▶ [Task objective] Restate word for word the entries below, starting with the line with "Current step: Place" and continuing through the line with "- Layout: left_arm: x". Include both of those lines and no others.

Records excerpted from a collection

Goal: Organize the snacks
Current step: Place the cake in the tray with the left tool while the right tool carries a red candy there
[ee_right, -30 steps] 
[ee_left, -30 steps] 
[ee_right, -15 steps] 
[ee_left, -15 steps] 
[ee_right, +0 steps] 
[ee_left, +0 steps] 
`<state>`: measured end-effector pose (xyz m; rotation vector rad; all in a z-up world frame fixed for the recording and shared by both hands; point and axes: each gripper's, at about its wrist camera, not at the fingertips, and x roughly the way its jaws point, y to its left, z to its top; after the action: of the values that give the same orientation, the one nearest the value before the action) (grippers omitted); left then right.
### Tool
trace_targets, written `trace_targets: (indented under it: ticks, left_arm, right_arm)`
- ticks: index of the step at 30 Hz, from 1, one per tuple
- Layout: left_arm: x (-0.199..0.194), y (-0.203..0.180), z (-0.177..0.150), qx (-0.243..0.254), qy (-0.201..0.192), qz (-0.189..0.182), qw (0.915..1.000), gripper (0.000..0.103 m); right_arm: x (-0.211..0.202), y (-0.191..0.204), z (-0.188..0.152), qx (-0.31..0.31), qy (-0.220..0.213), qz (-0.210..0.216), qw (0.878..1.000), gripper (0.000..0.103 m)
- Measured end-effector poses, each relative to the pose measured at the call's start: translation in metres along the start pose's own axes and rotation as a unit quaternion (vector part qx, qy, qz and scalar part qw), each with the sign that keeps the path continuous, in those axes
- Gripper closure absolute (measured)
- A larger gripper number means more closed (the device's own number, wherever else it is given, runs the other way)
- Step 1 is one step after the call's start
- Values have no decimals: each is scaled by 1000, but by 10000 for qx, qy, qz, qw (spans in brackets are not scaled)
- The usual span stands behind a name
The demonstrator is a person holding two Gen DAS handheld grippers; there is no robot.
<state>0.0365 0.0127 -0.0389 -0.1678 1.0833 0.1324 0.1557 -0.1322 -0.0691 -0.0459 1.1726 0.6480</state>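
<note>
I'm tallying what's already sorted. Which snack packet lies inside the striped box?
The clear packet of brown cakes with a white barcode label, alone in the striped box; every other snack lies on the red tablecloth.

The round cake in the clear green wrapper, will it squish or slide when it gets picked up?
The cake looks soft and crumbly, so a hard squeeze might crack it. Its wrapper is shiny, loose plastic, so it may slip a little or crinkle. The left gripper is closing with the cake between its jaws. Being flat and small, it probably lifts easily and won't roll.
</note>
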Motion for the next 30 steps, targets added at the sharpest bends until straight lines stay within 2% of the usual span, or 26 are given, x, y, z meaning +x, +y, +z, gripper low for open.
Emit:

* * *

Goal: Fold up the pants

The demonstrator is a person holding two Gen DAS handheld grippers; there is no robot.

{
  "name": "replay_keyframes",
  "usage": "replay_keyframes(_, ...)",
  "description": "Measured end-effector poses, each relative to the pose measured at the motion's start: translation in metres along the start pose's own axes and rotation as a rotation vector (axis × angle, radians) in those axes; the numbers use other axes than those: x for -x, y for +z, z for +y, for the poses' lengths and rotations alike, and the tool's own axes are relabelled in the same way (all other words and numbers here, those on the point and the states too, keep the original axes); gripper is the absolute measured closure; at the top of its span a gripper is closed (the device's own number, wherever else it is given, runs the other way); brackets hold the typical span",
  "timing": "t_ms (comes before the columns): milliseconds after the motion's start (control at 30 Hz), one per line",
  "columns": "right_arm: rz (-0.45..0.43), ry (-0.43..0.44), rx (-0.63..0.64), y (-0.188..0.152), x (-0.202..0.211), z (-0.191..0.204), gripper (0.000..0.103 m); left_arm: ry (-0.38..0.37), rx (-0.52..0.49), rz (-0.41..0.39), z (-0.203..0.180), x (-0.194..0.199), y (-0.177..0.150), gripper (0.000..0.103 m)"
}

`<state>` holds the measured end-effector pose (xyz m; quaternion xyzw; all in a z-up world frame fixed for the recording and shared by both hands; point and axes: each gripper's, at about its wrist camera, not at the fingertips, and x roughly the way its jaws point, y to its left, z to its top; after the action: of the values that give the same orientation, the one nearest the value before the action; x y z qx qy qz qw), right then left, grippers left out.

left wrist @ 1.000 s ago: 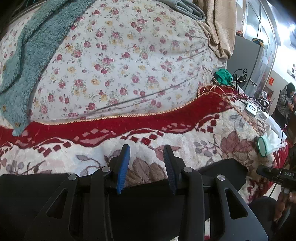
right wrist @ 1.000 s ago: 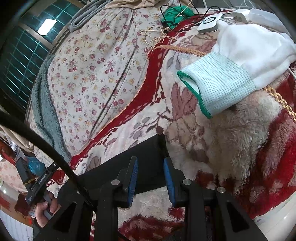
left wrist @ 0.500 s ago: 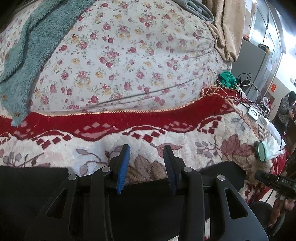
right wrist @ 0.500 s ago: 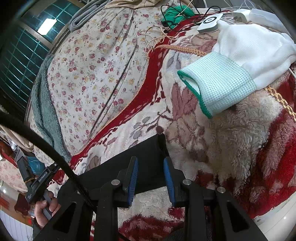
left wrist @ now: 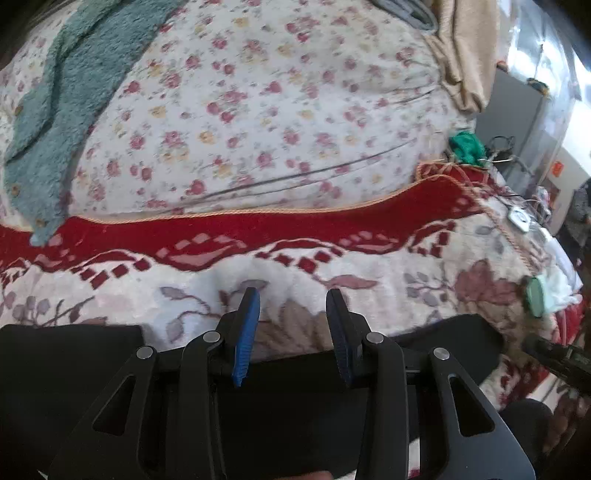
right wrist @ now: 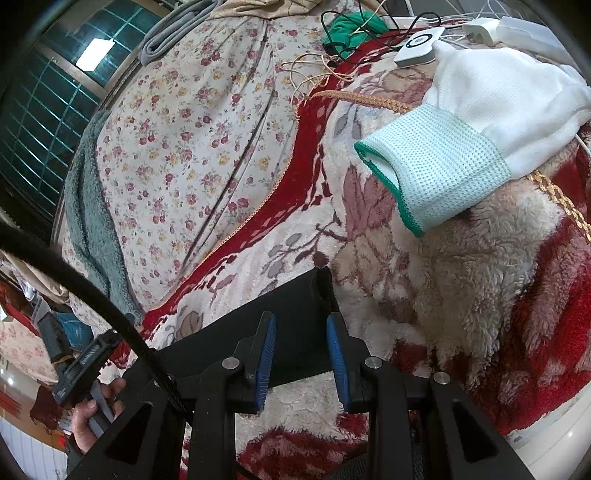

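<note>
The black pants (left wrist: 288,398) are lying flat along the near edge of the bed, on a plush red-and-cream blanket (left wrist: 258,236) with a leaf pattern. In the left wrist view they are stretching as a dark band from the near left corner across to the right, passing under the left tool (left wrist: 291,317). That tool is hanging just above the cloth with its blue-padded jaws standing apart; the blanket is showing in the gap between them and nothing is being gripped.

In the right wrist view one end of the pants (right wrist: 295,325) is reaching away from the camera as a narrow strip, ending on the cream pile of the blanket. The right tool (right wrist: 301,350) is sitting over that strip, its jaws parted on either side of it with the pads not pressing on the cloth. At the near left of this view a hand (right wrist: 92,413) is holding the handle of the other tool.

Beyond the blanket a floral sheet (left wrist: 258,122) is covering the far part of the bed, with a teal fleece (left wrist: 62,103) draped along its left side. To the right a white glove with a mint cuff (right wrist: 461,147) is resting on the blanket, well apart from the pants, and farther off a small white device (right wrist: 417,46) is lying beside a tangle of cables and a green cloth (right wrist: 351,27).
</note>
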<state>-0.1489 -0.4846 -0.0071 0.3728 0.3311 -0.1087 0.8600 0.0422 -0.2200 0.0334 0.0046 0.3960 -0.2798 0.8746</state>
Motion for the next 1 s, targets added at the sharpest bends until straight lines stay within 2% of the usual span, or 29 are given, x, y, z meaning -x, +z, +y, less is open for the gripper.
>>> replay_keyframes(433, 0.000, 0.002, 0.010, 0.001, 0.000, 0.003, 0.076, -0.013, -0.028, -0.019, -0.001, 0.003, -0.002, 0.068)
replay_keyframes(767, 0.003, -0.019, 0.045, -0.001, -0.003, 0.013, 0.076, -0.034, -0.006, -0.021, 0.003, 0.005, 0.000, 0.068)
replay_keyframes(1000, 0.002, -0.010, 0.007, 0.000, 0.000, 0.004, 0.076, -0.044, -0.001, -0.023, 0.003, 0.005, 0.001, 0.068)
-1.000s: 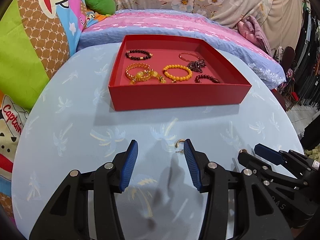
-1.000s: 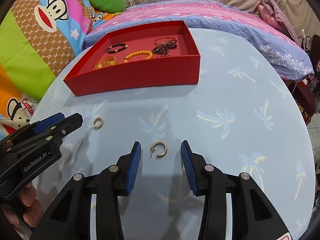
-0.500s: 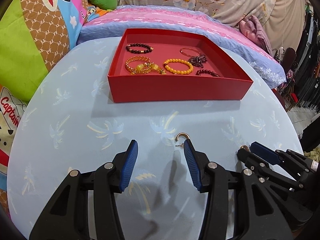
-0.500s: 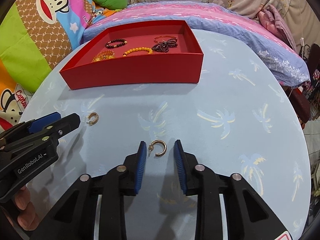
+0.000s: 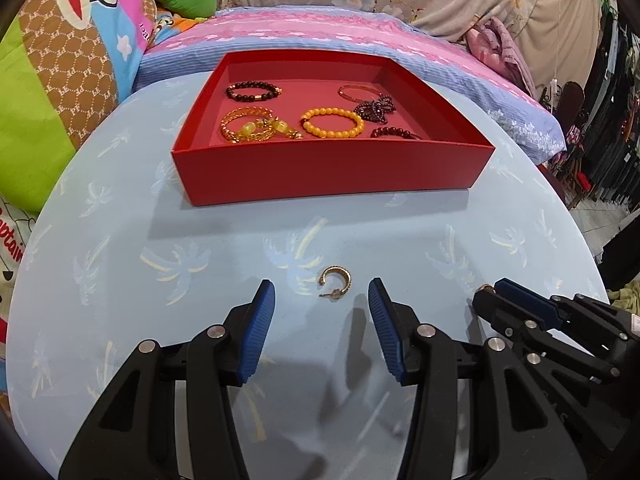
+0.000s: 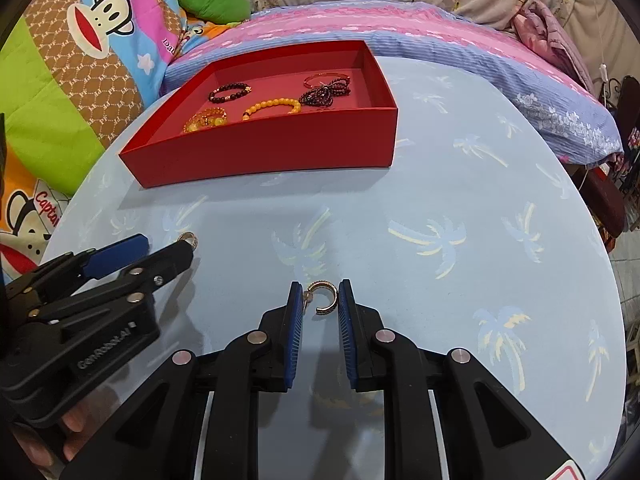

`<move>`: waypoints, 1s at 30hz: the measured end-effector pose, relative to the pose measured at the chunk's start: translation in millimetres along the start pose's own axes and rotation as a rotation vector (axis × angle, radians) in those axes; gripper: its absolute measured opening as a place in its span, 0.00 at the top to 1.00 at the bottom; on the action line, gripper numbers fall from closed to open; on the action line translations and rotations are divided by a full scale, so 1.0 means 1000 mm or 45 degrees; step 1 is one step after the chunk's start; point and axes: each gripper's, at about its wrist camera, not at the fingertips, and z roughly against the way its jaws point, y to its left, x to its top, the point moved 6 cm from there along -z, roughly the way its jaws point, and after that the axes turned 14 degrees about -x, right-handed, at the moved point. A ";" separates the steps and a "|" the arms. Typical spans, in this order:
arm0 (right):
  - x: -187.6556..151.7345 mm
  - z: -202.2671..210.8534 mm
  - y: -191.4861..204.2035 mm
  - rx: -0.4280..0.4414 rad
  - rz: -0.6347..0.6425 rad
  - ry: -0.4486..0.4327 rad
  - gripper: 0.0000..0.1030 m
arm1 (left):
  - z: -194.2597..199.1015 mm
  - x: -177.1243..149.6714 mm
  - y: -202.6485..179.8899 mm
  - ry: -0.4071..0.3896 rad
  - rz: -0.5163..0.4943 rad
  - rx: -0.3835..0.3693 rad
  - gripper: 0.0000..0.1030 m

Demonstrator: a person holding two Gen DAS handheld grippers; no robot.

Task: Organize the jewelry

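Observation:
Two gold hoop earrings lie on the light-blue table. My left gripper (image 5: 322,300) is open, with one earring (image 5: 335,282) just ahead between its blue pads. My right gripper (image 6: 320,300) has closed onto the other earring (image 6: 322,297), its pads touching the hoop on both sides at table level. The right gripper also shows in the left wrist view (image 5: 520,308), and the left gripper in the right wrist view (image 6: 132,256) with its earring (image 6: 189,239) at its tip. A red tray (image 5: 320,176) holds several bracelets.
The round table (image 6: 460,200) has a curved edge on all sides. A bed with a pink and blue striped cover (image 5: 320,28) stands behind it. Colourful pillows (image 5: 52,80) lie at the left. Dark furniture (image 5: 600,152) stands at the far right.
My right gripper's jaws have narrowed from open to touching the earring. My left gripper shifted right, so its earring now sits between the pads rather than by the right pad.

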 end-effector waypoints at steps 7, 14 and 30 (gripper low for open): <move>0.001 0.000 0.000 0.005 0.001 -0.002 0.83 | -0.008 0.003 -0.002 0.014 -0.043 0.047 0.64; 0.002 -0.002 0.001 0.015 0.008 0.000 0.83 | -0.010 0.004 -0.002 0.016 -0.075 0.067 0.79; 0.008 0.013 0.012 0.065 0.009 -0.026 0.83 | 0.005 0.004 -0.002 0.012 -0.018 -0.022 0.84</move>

▶ [Solution to the problem]
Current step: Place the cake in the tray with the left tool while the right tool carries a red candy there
[ee_right, -30 steps] 
[ee_left, -30 steps] 
[ee_right, -15 steps] 
[ee_left, -15 steps] 
[ee_right, +0 steps] 
[ee_left, +0 steps] 
`<state>`: measured end-effector pose (xyz m; rotation vector rad; all in a z-up world frame fixed for the recording and shared by both hands; point and axes: each gripper's, at about its wrist camera, not at the fingertips, and x roughly the way its jaws point, y to its left, z to its top; after the action: of the values that give the same orientation, the one nearest the value before the action) (grippers omitted); left then right.
### Tool
trace_targets, written `trace_targets: (indented under it: ticks, left_arm, right_arm)`
- ticks: index of the step at 30 Hz, from 1, one per tuple
- Layout: left_arm: x (-0.199..0.194), y (-0.203..0.180), z (-0.177..0.150), qx (-0.243..0.254), qy (-0.201..0.192), qz (-0.189..0.182), qw (0.915..1.000), gripper (0.000..0.103 m); right_arm: x (-0.211..0.202), y (-0.191..0.204), z (-0.188..0.152), qx (-0.31..0.31), qy (-0.220..0.213), qz (-0.210..0.216), qw (0.878..1.000), gripper (0.000..0.103 m)

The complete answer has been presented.